Lettura di Hinterland di Federico Malvaldi | Foto di Alessia Stefanini
Lettura di Hinterland di Federico Malvaldi | Foto di Alessia Stefanini

Lo cerco nella serata conclusiva in cui assisto alla cerimonia delle premiazioni. Come se fosse uno spettacolo, osservo i ruoli, ascolto i discorsi dei premiati come se fossero pezzi di testi, i silenzi, i tempi calcolati. L’unico momento che mi sembra rompere questo schema viene verso la fine quando Valeria Perdonò, la presentatrice della serata, prende in mano il microfono e si fa spazio. È solo una frase, questione di pochi secondi, che mi colpisce: «Scusate se siamo ripetitivi - guarda in basso, si guarda intorno -  ma di questi tempi - continua - chiunque abbia un minimo di spazio per parlare lo usa per dire due cose » e chiude con le stesse tematiche più volte riprese che contribuiscono a far tremare la solidità del teatro e, in esso, del festival. Parla della precarietà e della difficoltà di trovare lavoro in ambito teatrale, menziona contratti troppo brevi, paghe troppo basse. Non sapremo mai se le sue parole nascano da un codice premeditato o da un bisogno spontaneo, ma la sua voce a tratti rotta, a tratti riflessiva, sta guardando forse più lontano, forse a tutto ciò che verrà. Dopo una breve pausa, riprende sull’importanza di fare rete, e non si sa se lo stia dicendo a sé, alla platea - per la prima volta piena - o se lo ripeta per paura che finisca sotto altre urgenze. 

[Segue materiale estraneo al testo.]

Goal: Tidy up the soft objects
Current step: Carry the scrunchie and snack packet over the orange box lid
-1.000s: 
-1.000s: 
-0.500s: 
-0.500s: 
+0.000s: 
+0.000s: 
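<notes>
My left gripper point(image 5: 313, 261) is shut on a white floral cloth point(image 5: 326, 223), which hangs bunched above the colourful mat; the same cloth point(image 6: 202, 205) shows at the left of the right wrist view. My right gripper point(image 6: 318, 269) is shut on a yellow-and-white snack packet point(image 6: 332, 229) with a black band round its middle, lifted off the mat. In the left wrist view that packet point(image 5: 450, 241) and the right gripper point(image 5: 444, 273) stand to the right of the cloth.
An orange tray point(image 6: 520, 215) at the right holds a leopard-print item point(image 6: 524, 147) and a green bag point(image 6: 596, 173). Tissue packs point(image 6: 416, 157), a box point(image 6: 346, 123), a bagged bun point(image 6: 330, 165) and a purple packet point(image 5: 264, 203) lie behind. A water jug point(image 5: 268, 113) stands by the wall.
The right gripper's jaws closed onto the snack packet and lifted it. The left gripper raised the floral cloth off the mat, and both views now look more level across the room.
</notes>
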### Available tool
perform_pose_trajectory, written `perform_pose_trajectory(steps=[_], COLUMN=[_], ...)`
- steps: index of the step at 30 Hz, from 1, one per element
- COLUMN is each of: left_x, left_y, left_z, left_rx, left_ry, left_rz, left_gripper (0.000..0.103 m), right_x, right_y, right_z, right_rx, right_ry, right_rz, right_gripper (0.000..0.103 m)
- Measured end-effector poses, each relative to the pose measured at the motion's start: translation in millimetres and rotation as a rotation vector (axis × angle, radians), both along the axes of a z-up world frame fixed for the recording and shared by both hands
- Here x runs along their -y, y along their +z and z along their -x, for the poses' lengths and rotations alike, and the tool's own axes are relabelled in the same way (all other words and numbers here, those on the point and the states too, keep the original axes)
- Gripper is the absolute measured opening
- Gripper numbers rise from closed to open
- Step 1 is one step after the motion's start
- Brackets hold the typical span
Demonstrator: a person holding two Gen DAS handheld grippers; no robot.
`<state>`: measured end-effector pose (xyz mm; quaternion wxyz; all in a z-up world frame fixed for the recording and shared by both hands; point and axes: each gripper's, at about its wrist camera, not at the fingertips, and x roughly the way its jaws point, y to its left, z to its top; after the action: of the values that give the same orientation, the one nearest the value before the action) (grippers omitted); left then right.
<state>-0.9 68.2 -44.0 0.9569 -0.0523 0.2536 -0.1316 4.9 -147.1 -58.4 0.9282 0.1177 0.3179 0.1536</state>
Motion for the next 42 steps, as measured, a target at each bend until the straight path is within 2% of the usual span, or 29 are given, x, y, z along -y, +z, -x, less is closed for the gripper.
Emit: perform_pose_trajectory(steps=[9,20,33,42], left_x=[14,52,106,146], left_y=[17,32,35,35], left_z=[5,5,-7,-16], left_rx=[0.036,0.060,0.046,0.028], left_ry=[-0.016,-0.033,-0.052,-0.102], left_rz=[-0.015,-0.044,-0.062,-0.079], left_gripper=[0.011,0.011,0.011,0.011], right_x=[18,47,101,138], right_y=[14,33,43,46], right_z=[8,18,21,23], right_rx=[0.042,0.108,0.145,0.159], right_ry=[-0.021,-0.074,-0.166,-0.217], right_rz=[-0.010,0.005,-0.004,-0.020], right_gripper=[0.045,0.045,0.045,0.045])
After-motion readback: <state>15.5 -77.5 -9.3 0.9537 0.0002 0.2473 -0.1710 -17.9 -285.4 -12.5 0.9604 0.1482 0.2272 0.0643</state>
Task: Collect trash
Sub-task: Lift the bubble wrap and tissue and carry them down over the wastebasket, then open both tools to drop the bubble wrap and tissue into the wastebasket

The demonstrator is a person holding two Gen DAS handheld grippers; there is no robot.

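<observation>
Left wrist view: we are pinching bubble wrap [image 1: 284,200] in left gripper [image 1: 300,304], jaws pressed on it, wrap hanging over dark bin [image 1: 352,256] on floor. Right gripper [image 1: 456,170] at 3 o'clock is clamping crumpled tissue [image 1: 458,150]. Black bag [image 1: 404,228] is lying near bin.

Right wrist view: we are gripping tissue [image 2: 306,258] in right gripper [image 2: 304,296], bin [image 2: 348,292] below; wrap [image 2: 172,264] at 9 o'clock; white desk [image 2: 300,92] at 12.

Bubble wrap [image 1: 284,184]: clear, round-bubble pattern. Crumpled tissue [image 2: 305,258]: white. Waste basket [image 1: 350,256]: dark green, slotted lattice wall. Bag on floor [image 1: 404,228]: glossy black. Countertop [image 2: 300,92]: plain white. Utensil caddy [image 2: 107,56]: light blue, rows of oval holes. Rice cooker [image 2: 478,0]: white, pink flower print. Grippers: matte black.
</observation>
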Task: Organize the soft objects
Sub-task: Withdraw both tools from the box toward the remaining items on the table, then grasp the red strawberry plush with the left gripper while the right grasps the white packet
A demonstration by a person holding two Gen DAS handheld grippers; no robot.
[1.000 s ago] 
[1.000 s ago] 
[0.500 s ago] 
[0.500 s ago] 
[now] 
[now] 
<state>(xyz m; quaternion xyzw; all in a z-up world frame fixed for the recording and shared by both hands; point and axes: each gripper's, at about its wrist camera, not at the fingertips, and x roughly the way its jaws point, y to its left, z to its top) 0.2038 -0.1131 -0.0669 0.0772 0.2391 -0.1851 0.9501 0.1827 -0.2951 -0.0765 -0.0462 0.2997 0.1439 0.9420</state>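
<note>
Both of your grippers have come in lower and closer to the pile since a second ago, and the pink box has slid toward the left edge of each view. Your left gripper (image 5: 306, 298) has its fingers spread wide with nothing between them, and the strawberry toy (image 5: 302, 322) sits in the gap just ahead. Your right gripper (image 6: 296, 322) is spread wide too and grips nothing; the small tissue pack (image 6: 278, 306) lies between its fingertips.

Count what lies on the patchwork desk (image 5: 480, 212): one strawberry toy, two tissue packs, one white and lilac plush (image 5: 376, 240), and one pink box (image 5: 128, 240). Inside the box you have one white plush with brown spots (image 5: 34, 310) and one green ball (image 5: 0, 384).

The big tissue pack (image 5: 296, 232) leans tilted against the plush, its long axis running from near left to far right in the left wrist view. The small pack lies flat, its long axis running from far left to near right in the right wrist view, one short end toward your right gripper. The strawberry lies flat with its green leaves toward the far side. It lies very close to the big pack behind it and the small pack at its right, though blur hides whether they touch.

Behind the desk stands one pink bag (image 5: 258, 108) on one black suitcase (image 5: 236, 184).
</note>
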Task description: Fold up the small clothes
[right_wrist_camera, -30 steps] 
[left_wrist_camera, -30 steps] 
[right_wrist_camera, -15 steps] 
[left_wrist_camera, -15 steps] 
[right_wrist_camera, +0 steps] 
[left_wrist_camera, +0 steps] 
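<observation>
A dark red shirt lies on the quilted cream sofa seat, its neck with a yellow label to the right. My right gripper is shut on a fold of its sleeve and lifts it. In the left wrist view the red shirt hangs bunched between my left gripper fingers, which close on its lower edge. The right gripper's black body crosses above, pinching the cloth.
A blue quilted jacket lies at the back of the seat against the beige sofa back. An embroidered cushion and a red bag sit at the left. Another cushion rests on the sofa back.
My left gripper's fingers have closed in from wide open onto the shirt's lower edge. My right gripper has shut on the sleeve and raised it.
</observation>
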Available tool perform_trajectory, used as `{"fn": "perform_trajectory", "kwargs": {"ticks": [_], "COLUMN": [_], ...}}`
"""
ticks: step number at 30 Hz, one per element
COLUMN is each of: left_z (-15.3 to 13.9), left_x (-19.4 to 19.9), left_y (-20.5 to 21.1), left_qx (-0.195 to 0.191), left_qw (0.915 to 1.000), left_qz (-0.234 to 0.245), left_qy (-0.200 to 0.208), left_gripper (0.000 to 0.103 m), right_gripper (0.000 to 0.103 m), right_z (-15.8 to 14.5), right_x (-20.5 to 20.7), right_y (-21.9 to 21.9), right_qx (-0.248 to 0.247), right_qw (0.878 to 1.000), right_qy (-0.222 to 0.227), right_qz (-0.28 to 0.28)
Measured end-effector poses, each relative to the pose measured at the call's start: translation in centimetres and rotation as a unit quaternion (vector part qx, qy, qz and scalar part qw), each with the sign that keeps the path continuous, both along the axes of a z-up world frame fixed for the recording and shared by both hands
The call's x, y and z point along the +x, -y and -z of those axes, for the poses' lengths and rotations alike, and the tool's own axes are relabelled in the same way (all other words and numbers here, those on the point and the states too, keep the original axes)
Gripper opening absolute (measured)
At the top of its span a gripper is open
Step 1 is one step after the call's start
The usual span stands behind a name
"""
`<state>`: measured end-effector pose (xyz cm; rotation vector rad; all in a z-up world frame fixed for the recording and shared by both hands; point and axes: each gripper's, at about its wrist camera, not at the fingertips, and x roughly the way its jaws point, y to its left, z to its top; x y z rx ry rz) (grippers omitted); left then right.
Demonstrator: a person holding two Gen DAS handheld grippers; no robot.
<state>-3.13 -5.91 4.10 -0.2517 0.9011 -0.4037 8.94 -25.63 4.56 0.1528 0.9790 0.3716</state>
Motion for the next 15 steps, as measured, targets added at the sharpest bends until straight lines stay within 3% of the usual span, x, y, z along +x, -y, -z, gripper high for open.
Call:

Pubblico in sala | Foto di Gabriele Lopez
Pubblico in sala | Foto di Gabriele Lopez

Solo per una frazione di secondo, nel tempo in cui quel microfono rimane sospeso in aria tra due mani che lo stringono, ho l’impressione che il teatro Elfo Puccini sia diventato non solo un luogo di passaggio in cui potersi fermare, riconoscersi, ripartire, ma che per qualche istante il festival si sia trasformato anche nella possibilità di riflettere su ciò che valga veramente la pena d’esser salvato, detto, rappresentato, scartando strati inutili di parole e di difesa, concedendosi una riflessione almeno, sulle urgenze di questo Paese, del Teatro e, in un certo senso, del futuro.